A seed that can grow into deeper gratitude
Academic research needs to be more mindful of the types of relationships it privileges, and whether it allows for and encourages more genuinely dialogical, empathetic, and mutual and ethically sound ones of friendship and care that respect and promote human dignity and human rights and that are mindful of social justice.
Friendship is obviously not something that can be made a requirement of research, nor should it be. It emerges organically from patterns of connection, communication and engaging with communities as well as from relationships with a particular place, such as a town, neighbourhood or village, or an institution, such as a school or university. It can also happen most naturally on the individual interpersonal level. But the value of friendship needs highlighting because so often academic research happens outside the context of these bonds of affection and reciprocity, and mutual care and concern.
Friendship can also be offered as much as it can grow organically. Academic researchers should be mindful that much of our work can only emerge from the choices individuals make to act towards us in ways that are neither instrumental nor self-serving but stem more from the openness and magnanimity that characterise friendship.

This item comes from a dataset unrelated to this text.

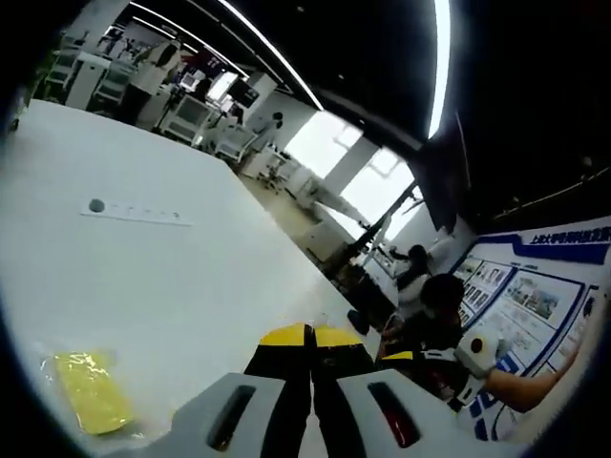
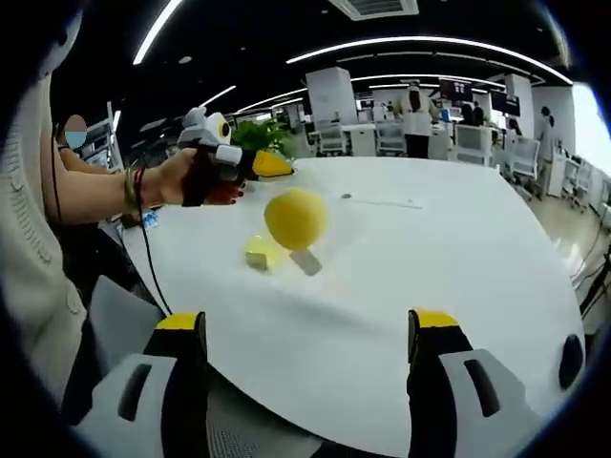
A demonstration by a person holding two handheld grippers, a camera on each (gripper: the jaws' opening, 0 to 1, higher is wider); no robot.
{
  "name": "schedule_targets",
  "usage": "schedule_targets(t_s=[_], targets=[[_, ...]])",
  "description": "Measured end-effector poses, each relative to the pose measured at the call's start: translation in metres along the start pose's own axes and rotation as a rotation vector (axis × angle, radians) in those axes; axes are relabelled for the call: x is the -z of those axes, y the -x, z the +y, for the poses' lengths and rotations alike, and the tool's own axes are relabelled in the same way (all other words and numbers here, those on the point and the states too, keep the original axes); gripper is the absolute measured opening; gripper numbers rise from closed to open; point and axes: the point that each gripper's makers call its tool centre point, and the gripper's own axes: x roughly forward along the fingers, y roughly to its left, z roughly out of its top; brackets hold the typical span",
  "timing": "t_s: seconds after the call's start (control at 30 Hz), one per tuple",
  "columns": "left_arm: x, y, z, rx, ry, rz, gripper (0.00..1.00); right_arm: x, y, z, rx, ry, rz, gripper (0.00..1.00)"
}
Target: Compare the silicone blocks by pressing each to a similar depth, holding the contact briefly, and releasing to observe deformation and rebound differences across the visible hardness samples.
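White round table [image 2: 458,248], yellow silicone block [image 2: 260,253], open-plan office, ceiling light strips [image 2: 420,43]

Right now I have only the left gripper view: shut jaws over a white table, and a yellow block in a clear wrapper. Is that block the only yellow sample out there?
Observer: No. The right gripper view shows a round yellow ball close beside the yellow block. I cannot tell whether they touch.
Operator: Is the right gripper ready to press?
Observer: The right gripper has its jaws wide open near the table edge, short of both samples.
Operator: Where is the left gripper relative to them?
Observer: The left gripper, held in a hand, hangs in the air up and to the left of the ball, touching neither sample.
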Motion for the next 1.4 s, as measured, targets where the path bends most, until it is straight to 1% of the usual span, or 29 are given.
schedule_targets(t_s=[0.07, 0.13, 0.17, 0.27, 0.3, 0.33, 0.4, 0.47, 0.5, 0.53, 0.57, 0.6, 0.67, 0.7, 0.73, 0.8, 0.87, 0.9, 0.93, 1.0, 1.07, 1.1, 1.13, 1.17, 1.23, 1.27, 1.4], targets=[[0.005, -0.005, 0.001, 0.004, 0.006, 0.013, 0.00, 0.000, 0.001, -0.001, 0.008, 0.005, -0.003, 0.81], [0.009, -0.009, 0.004, -0.002, 0.001, 0.014, 0.00, 0.000, 0.001, -0.001, 0.017, 0.001, -0.014, 0.80], [0.012, -0.012, 0.006, -0.002, 0.027, 0.019, 0.00, -0.001, 0.001, -0.001, 0.018, 0.003, -0.021, 0.79], [0.016, -0.017, 0.014, -0.015, 0.051, 0.000, 0.00, 0.001, -0.001, 0.003, 0.011, -0.013, -0.020, 0.79], [0.017, -0.018, 0.020, -0.028, 0.086, -0.015, 0.00, 0.003, -0.002, 0.004, 0.006, -0.018, -0.017, 0.79], [0.017, -0.019, 0.021, -0.030, 0.093, -0.018, 0.00, 0.004, -0.004, 0.005, 0.003, -0.024, -0.015, 0.79], [0.019, -0.020, 0.031, -0.044, 0.131, -0.031, 0.00, 0.006, -0.006, 0.007, -0.004, -0.029, -0.007, 0.79], [0.020, -0.020, 0.040, -0.059, 0.149, -0.045, 0.00, 0.008, -0.007, 0.008, -0.006, -0.033, -0.001, 0.79], [0.021, -0.021, 0.045, -0.065, 0.174, -0.052, 0.00, 0.009, -0.007, 0.008, -0.008, -0.034, 0.006, 0.78], [0.020, -0.020, 0.049, -0.074, 0.180, -0.065, 0.00, 0.010, -0.007, 0.007, -0.009, -0.033, 0.011, 0.78], [0.020, -0.020, 0.055, -0.081, 0.217, -0.079, 0.00, 0.011, -0.007, 0.007, -0.010, -0.033, 0.014, 0.78], [0.021, -0.020, 0.059, -0.083, 0.226, -0.085, 0.00, 0.011, -0.008, 0.005, -0.009, -0.035, 0.016, 0.78], [0.020, -0.020, 0.070, -0.109, 0.253, -0.110, 0.00, 0.011, -0.008, 0.002, -0.008, -0.039, 0.020, 0.78], [0.018, -0.020, 0.072, -0.110, 0.270, -0.127, 0.00, 0.012, -0.008, 0.001, -0.006, -0.036, 0.025, 0.77], [0.018, -0.019, 0.080, -0.138, 0.286, -0.145, 0.00, 0.012, -0.008, 0.001, -0.006, -0.036, 0.026, 0.77], [0.019, -0.020, 0.089, -0.156, 0.297, -0.157, 0.00, 0.013, -0.008, 0.000, -0.008, -0.036, 0.031, 0.77], [0.021, -0.022, 0.101, -0.200, 0.350, -0.175, 0.00, 0.014, -0.008, -0.001, -0.011, -0.039, 0.035, 0.76], [0.022, -0.022, 0.102, -0.199, 0.342, -0.174, 0.00, 0.015, -0.008, -0.001, -0.011, -0.040, 0.036, 0.76], [0.025, -0.024, 0.111, -0.236, 0.357, -0.185, 0.00, 0.016, -0.009, -0.001, -0.013, -0.043, 0.039, 0.76], [0.029, -0.028, 0.117, -0.243, 0.375, -0.185, 0.00, 0.018, -0.011, -0.002, -0.016, -0.046, 0.048, 0.76], [0.035, -0.031, 0.128, -0.288, 0.385, -0.175, 0.00, 0.020, -0.011, -0.002, -0.016, -0.047, 0.054, 0.75], [0.037, -0.033, 0.129, -0.282, 0.389, -0.171, 0.00, 0.020, -0.011, -0.002, -0.017, -0.049, 0.054, 0.75], [0.039, -0.034, 0.133, -0.295, 0.392, -0.163, 0.00, 0.020, -0.012, -0.002, -0.019, -0.051, 0.054, 0.75], [0.045, -0.036, 0.139, -0.326, 0.390, -0.148, 0.00, 0.021, -0.012, -0.003, -0.020, -0.052, 0.057, 0.74], [0.051, -0.040, 0.146, -0.339, 0.393, -0.134, 0.00, 0.025, -0.013, -0.005, -0.017, -0.049, 0.067, 0.74], [0.054, -0.039, 0.151, -0.367, 0.390, -0.121, 0.00, 0.026, -0.013, -0.005, -0.018, -0.056, 0.066, 0.73], [0.059, -0.041, 0.162, -0.394, 0.396, -0.112, 0.00, 0.029, -0.015, -0.006, -0.017, -0.067, 0.071, 0.73]])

Anyone coming from abroad to an unfamiliar country, where they do not speak the language and lack knowledge of the country’s history, culture and society, will require the assistance of many local people. Acknowledgement of both the range and depth of that assistance is a seed that can grow into deeper gratitude and long-lasting friendship.

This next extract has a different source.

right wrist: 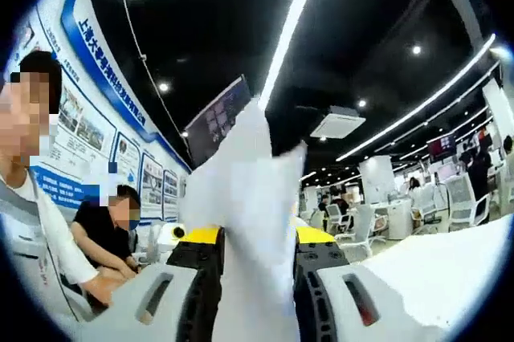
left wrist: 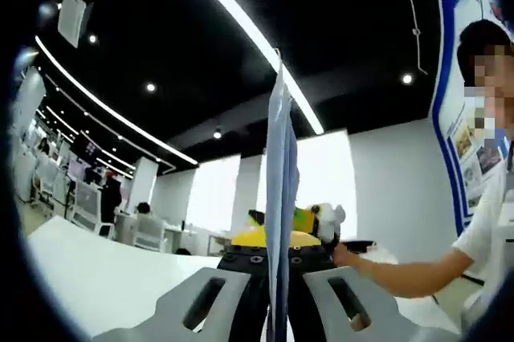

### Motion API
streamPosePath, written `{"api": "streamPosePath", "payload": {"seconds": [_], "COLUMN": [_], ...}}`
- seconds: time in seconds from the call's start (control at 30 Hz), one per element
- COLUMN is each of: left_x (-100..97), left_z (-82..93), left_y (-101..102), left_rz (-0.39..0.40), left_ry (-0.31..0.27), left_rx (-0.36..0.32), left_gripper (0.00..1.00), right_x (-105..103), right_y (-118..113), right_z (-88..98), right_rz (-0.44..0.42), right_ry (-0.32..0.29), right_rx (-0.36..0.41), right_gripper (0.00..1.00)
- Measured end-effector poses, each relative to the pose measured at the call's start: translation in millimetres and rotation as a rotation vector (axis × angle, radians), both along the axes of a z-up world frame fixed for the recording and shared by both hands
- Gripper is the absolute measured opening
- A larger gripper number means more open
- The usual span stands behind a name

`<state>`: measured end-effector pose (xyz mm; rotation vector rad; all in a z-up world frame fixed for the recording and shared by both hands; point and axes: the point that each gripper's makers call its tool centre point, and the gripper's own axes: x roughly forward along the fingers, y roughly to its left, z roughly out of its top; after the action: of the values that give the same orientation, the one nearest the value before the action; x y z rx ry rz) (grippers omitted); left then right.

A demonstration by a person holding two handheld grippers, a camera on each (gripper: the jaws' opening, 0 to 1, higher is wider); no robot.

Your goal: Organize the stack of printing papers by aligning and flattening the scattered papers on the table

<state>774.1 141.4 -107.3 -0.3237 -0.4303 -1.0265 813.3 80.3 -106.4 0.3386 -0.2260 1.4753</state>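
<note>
The white table (left wrist: 96,278) took up the lower left of the left gripper view and the lower right of the right gripper view, a broad pale surface running back toward an office of desks and chairs under long ceiling light strips (left wrist: 241,21).

Next in size were the papers (right wrist: 249,230). In the right gripper view they rose from the bottom centre as a wide, slightly blurred white sheaf, flaring toward the upper middle of the frame. In the left gripper view the same stack appeared edge-on, a thin pale-blue vertical band at the centre. The sheets were lifted off the table, held upright between the two tools.

The right gripper (right wrist: 257,294) stood at the bottom centre of its view, its jaws pressed in on the lower part of the sheaf, pinching it. The left gripper (left wrist: 277,310) did likewise at the bottom centre of its view, jaws closed on the thin edge of the stack, and beyond the paper the yellow and black of the other gripper showed, with a hand (left wrist: 341,254) on it.

My judgement: the papers are light, floppy and slick against each other, so loose sheets could slide or fan out. Holding near opposite side edges, low down, should let the bottom edge be tapped square on the table.
</note>
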Motion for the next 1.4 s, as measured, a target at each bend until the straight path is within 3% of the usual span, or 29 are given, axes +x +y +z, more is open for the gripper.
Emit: {"api": "streamPosePath", "payload": {"seconds": [0.07, 0.13, 0.17, 0.23, 0.3, 0.37, 0.47, 0.53, 0.6, 0.63, 0.67, 0.73, 0.8, 0.87, 0.93, 1.03, 1.07, 1.13, 1.23, 1.27, 1.3, 1.33, 1.37, 1.4], "left_x": [-1.7, -0.3, 0.2, 5.9, 16.8, 21.7, 34.3, 41.2, 37.8, 37.9, 33.9, 33.4, 25.4, 12.8, 9.2, 10.8, 12.6, 10.8, 14.8, 14.1, 13.7, 18.4, 16.7, 10.6], "left_z": [2.3, 3.1, 3.0, -3.0, -5.3, -7.3, -13.2, -17.2, -13.5, -6.7, -4.4, -6.8, -32.2, -41.0, -62.4, -75.4, -77.0, -80.2, -79.4, -76.8, -75.5, -70.0, -61.5, -54.9], "left_y": [-0.9, -1.3, -1.4, -1.8, 4.8, 3.7, -0.1, -3.6, -15.2, -17.0, -21.8, -22.9, -29.0, -33.2, -32.2, -22.9, -16.6, -12.1, -2.7, -5.5, -9.7, -5.1, -6.7, -14.1], "left_rz": [-0.033, -0.04, -0.04, 0.002, 0.094, 0.161, 0.316, 0.393, 0.392, 0.437, 0.411, 0.391, 0.314, 0.281, 0.304, 0.34, 0.336, 0.29, 0.306, 0.294, 0.296, 0.385, 0.412, 0.388], "left_ry": [0.0, 0.0, 0.001, 0.01, 0.026, 0.029, 0.027, 0.058, 0.029, -0.005, -0.019, 0.012, 0.104, 0.069, 0.063, 0.043, 0.065, 0.084, 0.079, 0.076, 0.081, 0.037, -0.011, -0.024], "left_rx": [-0.008, 0.0, 0.002, 0.047, 0.074, 0.118, 0.233, 0.287, 0.313, 0.326, 0.323, 0.302, 0.338, 0.318, 0.37, 0.336, 0.273, 0.231, 0.21, 0.192, 0.196, 0.221, 0.232, 0.224], "left_gripper": [0.06, 0.06, 0.06, 0.06, 0.06, 0.06, 0.07, 0.08, 0.08, 0.08, 0.09, 0.15, 0.26, 0.32, 0.32, 0.33, 0.33, 0.32, 0.2, 0.12, 0.1, 0.09, 0.08, 0.08], "right_x": [-8.3, -15.4, -16.4, -19.3, -18.9, -14.1, -5.9, -0.2, -2.8, -3.8, -5.5, -8.8, -9.8, -20.1, -18.7, -17.5, -16.1, -14.3, -18.2, -19.9, -22.7, -20.0, -19.5, -20.1], "right_y": [7.2, 17.0, 18.7, 19.3, 16.8, 15.5, 12.3, 10.9, 8.6, 1.6, -3.4, -11.1, -25.6, -27.2, -32.6, -32.2, -32.6, -35.8, -32.4, -28.0, -23.7, -25.5, -27.0, -28.8], "right_z": [-19.4, -46.0, -50.4, -57.0, -55.4, -56.0, -58.6, -57.6, -53.5, -41.0, -36.7, -37.5, -56.0, -69.3, -75.3, -78.7, -82.2, -85.2, -83.9, -82.9, -82.5, -77.5, -70.5, -62.3], "right_rz": [0.042, 0.052, 0.05, 0.057, 0.026, -0.062, -0.239, -0.364, -0.437, -0.507, -0.535, -0.533, -0.541, -0.46, -0.473, -0.472, -0.471, -0.489, -0.472, -0.469, -0.483, -0.543, -0.587, -0.606], "right_ry": [0.014, -0.014, -0.016, -0.022, -0.008, 0.007, -0.024, -0.045, -0.06, -0.112, -0.102, -0.124, -0.039, -0.017, -0.012, -0.019, -0.018, -0.031, -0.047, -0.045, -0.05, -0.113, -0.14, -0.123], "right_rx": [-0.024, -0.088, -0.091, -0.091, -0.087, -0.132, -0.23, -0.296, -0.327, -0.298, -0.268, -0.236, -0.181, -0.173, -0.167, -0.196, -0.215, -0.214, -0.201, -0.21, -0.23, -0.254, -0.257, -0.226], "right_gripper": [0.3, 0.29, 0.27, 0.13, 0.02, 0.0, 0.0, 0.0, 0.0, 0.0, 0.0, 0.03, 0.15, 0.18, 0.23, 0.26, 0.26, 0.22, 0.03, 0.0, 0.0, 0.0, 0.0, 0.0]}}
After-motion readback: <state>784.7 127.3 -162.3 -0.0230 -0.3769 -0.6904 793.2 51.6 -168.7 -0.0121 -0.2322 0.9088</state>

While it is entirely legitimate for academic research to focus on a particular area or community, it is also important that researchers be mindful of how focusing exclusively on one such community – particularly genocide perpetrators – will exclude the most marginalised and disadvantaged. It will also privilege men and exclude women, because the overwhelming majority of Rwanda’s genocide perpetrators were men and its survivors mostly women.

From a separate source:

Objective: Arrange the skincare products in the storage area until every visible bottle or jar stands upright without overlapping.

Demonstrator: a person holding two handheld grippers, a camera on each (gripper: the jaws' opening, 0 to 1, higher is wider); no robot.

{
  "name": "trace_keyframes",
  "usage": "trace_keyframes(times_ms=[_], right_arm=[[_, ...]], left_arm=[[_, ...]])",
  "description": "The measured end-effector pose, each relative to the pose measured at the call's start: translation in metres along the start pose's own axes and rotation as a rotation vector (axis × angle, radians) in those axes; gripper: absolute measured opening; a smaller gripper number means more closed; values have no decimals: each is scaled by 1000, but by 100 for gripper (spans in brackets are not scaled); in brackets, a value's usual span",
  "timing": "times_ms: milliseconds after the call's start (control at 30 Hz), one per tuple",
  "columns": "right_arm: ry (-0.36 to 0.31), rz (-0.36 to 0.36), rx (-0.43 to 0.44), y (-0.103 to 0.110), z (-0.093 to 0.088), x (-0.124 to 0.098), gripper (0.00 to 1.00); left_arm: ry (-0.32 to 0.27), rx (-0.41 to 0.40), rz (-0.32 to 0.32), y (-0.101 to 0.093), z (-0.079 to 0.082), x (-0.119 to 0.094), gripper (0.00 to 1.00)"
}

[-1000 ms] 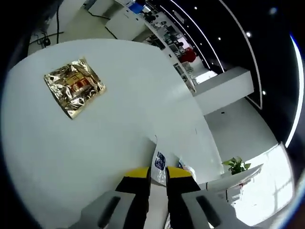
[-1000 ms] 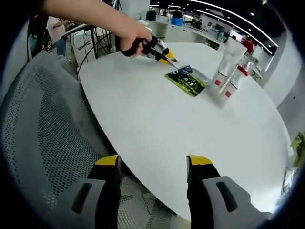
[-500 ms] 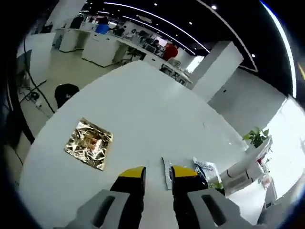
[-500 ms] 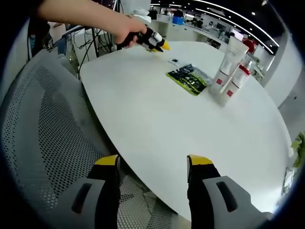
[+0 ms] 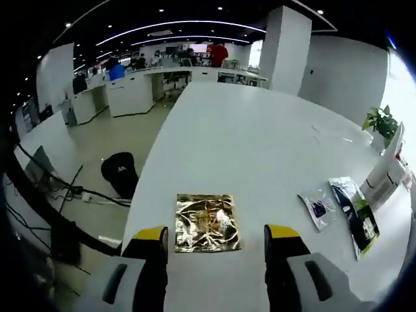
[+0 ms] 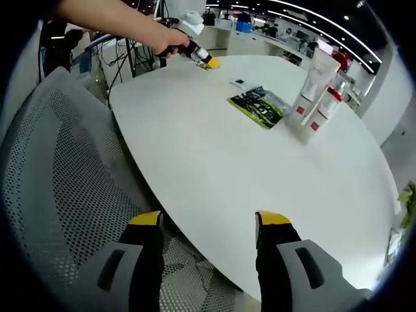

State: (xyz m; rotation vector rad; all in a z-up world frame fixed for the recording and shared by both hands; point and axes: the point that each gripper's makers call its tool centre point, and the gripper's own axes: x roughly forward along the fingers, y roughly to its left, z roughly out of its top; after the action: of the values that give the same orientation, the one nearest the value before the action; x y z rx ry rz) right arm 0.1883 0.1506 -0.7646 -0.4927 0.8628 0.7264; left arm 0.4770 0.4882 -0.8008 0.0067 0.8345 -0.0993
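Note:
In the left gripper view my left gripper [image 5: 218,237] is open, and a crinkled gold sachet [image 5: 207,222] lies flat on the white table [image 5: 247,136] just beyond its jaws. Further right lie a small clear sachet [image 5: 317,208] and a dark green sachet [image 5: 356,216]. In the right gripper view my right gripper [image 6: 209,224] is open and empty over the table's near edge. Far across the table a hand holds the left gripper [image 6: 201,57]. The green sachet [image 6: 257,109] and small sachet [image 6: 239,83] lie flat. A tall white tube [image 6: 315,71] and a red-capped bottle [image 6: 323,110] stand upright.
A grey mesh chair [image 6: 58,182] stands close against the table's near edge on the left. The round table [image 6: 214,162] is bare between my right gripper and the products. Office desks [image 5: 130,91], a black stool [image 5: 120,172] and floor cables lie beyond the table.
My left gripper has gone from nearly shut at the small clear sachet to wide open, and has swung to face the gold sachet. The small sachet now lies on the table. The right gripper has not moved.

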Motion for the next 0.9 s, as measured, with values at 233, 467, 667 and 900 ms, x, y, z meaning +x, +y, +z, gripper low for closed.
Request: trace_keyframes(times_ms=[233, 467, 667, 900], right_arm=[[10, -3, -2, -1, -2, 1, 55], [17, -1, -4, -1, -3, 1, 54], [16, -6, -6, -1, -3, 1, 54], [11, -16, -7, -3, -1, 0, 55]], left_arm=[[-29, 19, -45, -5, 7, 5, 55], [-45, 62, -72, -9, 10, 2, 40], [-29, -18, -99, -10, 6, -4, 3], [-67, -73, -149, -22, 8, -12, 27]])
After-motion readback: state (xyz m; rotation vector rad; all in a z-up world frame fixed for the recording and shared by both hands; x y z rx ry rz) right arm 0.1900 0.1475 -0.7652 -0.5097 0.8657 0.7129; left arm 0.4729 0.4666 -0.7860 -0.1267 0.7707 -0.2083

In the case of Rwanda, academic researchers should consider how whatever one studies impacts survivors and how it could potentially help, harm or be indifferent to them, their human rights and their human dignity.
If researchers have spent months or years studying genocide perpetrators, for example – centring them in their research and publications, centring their speech and experiences, and centring their perspectives – researchers need to be mindful of the way this can contribute to the erasure of survivors in research, publications and public discourse.
French journalist Jean Hatzfeld, for example – author of Machete Season: The Killers in Rwanda Speak – shows tremendous sensitivity towards genocide survivors in Life Laid Bare: The Survivors in Rwanda Speak. He illustrates how it is possible to turn one’s attention as a researcher to survivors and their rights, welfare, narratives and experiences even if one also pursues parallel research on the perpetrators.
New paradigm of care and reciprocity
It is time for a paradigm shift that brings an ethics of friendship and care to academic research. This is particularly a challenge in my fields of international studies, international development and political science, but it cuts across academic fields. Reciprocity should characterise the relationships of researchers with locals, and locals should be asked to define what a meaningful reciprocity would look like for them.
A sincere and intentional ethic of friendship would go a long way to beginning to address structural injustices in academic research that marginalise genocide survivors and to advancing their human dignity and human rights. It amplifies survivors’ perspectives and voices, and efforts to secure justice and equity for them as individuals and as a community.
Noam Schimmel is a lecturer in international and area studies at the University of California, Berkeley.